### [TASK STATEMENT]
Once you find the line with "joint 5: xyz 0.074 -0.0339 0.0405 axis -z" in the data that follows, repeat it and every line after it exactly, through the line with "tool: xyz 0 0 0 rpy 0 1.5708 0".

### [GIVEN ENTRIES]
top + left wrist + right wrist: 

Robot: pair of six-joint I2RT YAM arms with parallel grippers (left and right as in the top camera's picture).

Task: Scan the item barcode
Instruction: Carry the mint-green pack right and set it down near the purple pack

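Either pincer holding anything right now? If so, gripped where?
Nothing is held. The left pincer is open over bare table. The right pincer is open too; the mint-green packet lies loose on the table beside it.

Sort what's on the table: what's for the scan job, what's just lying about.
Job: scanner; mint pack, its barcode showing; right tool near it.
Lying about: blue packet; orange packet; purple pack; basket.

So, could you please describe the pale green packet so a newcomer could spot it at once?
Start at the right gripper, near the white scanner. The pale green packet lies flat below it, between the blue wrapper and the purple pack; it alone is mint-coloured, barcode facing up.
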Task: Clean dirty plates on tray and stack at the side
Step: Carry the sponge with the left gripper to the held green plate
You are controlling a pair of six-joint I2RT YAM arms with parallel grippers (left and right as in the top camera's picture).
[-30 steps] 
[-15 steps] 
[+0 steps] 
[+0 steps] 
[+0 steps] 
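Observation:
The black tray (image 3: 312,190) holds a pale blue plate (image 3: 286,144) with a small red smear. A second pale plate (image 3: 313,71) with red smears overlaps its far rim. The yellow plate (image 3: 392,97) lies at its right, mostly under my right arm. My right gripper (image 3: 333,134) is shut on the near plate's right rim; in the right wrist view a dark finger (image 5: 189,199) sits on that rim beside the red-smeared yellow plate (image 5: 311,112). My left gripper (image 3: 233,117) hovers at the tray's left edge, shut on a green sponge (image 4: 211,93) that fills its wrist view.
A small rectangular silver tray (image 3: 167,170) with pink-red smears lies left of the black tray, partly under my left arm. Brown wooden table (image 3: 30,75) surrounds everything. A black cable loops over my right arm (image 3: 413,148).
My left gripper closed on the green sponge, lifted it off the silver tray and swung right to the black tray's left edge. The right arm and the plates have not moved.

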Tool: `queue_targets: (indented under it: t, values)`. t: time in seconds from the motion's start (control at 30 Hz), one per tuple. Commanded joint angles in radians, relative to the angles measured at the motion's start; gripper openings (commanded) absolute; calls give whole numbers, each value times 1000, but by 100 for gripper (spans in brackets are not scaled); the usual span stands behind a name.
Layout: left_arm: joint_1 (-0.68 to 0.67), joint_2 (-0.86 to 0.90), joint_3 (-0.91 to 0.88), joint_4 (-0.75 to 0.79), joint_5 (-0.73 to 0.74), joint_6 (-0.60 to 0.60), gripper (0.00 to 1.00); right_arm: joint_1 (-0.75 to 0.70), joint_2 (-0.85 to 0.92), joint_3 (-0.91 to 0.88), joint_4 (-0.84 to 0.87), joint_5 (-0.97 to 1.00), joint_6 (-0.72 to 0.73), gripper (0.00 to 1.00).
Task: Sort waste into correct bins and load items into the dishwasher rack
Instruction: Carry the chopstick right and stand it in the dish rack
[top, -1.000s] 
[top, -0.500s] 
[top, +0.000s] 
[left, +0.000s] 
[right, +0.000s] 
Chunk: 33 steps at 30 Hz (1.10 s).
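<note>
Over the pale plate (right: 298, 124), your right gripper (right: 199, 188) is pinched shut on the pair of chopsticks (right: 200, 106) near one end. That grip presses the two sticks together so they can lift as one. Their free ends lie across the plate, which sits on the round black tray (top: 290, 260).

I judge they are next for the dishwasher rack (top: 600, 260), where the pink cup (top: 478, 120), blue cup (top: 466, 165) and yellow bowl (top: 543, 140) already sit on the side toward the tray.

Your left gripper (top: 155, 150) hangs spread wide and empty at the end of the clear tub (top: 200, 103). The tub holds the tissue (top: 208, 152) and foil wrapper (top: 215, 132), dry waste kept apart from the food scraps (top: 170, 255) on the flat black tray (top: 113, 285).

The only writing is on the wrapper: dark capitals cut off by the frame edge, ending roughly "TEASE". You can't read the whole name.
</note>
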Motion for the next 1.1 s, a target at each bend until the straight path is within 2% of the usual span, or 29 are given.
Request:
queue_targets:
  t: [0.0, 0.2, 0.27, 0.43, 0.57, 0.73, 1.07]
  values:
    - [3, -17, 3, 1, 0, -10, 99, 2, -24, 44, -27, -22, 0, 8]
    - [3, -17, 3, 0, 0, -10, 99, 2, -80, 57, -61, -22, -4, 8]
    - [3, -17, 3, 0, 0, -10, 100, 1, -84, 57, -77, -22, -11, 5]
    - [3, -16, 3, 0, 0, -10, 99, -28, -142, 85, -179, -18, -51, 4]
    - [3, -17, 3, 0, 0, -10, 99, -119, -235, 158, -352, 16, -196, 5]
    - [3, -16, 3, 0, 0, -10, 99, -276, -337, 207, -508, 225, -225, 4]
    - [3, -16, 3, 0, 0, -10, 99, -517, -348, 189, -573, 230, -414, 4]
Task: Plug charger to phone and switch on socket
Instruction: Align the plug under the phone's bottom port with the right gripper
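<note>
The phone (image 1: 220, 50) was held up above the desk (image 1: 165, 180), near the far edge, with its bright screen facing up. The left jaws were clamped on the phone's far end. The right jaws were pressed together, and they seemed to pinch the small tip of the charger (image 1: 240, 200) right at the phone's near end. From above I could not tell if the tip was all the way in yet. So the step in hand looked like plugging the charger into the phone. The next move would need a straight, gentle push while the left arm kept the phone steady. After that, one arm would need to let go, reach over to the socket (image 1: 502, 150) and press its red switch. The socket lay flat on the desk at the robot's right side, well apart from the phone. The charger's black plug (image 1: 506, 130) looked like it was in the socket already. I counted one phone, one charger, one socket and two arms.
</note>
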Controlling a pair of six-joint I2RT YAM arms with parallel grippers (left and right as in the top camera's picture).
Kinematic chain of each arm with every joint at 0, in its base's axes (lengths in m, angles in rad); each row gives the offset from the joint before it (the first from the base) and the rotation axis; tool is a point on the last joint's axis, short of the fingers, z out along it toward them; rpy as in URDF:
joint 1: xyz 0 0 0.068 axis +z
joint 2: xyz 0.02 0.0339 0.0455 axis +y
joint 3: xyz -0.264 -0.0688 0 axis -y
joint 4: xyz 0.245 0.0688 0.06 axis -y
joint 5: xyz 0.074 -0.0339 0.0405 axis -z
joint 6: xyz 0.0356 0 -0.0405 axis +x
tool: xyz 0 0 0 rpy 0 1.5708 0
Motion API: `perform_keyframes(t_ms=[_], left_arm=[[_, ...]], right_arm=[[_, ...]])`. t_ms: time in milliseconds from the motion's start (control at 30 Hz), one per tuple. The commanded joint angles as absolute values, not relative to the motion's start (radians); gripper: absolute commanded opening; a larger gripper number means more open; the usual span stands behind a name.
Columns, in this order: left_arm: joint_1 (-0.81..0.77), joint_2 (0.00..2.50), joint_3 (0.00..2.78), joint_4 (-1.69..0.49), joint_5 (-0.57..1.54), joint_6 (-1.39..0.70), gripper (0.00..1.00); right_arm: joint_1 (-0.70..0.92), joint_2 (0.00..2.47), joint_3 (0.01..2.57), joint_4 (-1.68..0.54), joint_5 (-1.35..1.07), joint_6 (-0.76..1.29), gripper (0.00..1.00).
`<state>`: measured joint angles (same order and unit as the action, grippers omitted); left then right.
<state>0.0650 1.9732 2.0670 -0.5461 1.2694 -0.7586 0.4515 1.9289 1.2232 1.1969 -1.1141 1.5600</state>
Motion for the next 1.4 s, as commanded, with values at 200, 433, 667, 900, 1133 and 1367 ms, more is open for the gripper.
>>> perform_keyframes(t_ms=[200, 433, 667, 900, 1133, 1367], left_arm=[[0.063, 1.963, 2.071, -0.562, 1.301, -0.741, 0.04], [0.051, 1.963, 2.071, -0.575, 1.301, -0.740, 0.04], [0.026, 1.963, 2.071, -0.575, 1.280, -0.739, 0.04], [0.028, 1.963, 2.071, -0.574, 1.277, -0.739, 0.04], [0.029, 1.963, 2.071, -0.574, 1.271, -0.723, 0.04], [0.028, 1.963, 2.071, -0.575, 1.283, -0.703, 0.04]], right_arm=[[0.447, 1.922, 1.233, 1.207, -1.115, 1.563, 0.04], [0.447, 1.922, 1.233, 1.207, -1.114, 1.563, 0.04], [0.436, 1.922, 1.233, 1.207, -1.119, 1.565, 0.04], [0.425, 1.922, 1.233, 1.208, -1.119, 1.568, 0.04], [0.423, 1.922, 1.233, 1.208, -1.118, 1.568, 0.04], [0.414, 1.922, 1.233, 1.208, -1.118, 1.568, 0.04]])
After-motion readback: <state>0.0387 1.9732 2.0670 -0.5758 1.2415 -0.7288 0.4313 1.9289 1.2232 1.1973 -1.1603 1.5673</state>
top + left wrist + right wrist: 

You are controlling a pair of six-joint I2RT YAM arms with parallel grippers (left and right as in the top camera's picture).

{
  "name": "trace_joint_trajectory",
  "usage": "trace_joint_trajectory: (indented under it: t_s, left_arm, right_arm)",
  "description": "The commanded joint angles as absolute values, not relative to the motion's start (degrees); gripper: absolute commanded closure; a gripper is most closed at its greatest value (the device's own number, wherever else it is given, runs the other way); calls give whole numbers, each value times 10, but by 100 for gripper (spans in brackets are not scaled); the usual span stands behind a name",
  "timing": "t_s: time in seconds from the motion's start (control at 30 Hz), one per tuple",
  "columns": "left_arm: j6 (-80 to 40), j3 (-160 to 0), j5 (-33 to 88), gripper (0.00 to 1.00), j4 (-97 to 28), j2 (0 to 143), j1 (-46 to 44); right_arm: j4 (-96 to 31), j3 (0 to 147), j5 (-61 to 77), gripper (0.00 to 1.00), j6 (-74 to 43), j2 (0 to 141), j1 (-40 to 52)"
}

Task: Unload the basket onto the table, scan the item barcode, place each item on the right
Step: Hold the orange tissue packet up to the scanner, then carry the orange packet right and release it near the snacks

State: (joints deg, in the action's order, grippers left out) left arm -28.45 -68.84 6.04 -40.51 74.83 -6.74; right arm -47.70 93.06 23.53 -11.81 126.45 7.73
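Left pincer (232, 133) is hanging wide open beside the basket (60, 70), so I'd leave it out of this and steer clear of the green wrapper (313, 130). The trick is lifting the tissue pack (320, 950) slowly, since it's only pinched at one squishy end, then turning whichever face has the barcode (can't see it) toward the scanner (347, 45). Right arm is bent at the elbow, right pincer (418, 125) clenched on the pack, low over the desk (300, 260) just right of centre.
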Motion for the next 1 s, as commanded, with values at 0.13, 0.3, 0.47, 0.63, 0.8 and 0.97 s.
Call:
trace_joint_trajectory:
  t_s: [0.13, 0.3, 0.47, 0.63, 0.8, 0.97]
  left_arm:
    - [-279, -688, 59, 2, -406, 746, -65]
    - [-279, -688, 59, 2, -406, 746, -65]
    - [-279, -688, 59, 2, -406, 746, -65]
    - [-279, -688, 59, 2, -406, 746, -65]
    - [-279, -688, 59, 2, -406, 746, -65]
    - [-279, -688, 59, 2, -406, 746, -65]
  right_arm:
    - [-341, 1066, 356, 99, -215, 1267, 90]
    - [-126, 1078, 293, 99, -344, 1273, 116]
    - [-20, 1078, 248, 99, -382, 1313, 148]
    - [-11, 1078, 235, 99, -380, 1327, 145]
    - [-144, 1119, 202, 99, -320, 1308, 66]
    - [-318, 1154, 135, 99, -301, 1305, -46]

### [PROBLEM SOLUTION]
joint 5: xyz 0.074 -0.0339 0.0405 axis -z
joint 6: xyz 0.0356 0 -0.0405 axis +x
tool: xyz 0 0 0 rpy 0 1.5708 0

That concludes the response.